In late December and January islanders can begin to look for chum salmon (Oncorhynchus keta). The 15-pound males look like creek tigers with maroon-and-black vertical bars, humped backs, elongated jaws, no-nonsense teeth and imposing kypes, which they use to defend the females. The females are smaller with lighter barring and a dark horizontal stripe. Here is a recent picture of a dead chum salmon found at the mouth of the creek at Lisabeula Beach (photo by Bianca Perla):
Though salmon are the stars of Vashon waterways, resident cutthroat trout (Oncorhynchus clarki clarki) are the most ubiquitous local salmonids, quietly surviving in even the most insubstantial streamlets. Their ocean-going cousins, sea run cutthroat, also use many Vashon streams (according to a Wild Fish Conservancy survey completed in 2001). However, no Vashon observers have seen any sea run cutthroat for years. Tell us if you do! (email@example.com).
- To spot cutthroats, Bob suggests visiting the mouth of Shinglemill Creek in March, especially during high tides to look for these sleek, spotted fish with red gill markings that can grow up to 30 inches long. Young sea-run and resident cutthroats cannot be told apart. However, adult sea-run cutthroats are much bigger than their “land-locked” counterparts (up to 30 inches compared to less than 10 inches).

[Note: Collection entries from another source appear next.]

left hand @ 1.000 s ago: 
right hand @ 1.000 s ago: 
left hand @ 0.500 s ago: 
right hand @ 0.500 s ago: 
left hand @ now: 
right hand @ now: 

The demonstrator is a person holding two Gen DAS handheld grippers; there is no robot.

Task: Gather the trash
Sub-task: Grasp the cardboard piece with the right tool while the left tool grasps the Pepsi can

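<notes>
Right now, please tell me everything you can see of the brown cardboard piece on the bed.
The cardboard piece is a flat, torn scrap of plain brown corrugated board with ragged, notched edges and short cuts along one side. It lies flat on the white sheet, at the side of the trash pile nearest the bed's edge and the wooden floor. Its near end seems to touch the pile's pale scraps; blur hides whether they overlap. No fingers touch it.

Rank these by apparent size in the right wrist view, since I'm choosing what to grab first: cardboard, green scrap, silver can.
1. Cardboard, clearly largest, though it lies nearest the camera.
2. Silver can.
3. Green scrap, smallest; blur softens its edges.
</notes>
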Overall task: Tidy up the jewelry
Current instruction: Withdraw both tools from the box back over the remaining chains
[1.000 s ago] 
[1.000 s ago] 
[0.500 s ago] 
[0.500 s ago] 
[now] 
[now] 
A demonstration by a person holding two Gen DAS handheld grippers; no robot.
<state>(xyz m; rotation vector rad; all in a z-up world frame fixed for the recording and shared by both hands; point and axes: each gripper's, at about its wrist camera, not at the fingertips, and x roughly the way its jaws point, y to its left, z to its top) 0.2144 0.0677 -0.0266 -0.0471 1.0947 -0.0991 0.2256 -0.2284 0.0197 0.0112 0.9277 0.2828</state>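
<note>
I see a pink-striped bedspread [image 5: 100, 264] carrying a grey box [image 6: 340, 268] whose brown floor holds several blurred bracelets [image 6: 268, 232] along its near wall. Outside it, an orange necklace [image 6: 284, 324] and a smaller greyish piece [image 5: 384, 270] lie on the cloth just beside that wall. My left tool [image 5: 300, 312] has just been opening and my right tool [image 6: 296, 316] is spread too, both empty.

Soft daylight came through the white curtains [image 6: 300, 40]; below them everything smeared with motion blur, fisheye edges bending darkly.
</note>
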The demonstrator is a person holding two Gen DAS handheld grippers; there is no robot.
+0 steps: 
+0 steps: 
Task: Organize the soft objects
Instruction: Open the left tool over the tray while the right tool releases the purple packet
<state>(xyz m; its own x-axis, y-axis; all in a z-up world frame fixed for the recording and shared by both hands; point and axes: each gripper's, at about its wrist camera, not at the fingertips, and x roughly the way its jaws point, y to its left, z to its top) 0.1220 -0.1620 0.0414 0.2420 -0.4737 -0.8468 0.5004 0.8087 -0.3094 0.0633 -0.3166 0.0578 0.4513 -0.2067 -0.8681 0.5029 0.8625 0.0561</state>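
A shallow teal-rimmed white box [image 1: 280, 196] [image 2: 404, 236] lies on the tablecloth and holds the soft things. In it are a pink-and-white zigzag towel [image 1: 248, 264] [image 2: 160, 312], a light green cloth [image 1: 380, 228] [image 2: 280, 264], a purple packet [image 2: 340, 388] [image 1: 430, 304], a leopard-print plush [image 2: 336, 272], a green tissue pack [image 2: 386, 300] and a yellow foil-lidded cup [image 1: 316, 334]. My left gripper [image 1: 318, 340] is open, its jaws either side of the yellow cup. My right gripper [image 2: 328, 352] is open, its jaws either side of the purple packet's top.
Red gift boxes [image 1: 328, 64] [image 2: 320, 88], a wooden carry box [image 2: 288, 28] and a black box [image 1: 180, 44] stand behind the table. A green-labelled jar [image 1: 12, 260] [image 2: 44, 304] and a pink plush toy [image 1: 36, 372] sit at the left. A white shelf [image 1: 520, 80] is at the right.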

The Wild Fish Conservancy (formerly Washington Trout Unlimited) report on fish in Vashon streams is worth checking out. A whopping 75 island waterways are interpreted in these interactive maps and the accompanying report. This survey emphasizes our strong connection to water. Check out these maps and you may discover a new stream. Visiting local streams and observing the life cycles occurring within them often strengthens our resolve to care for our creeks so that salmon, salmon-watchers, and other water-dependent species can keep returning again and again.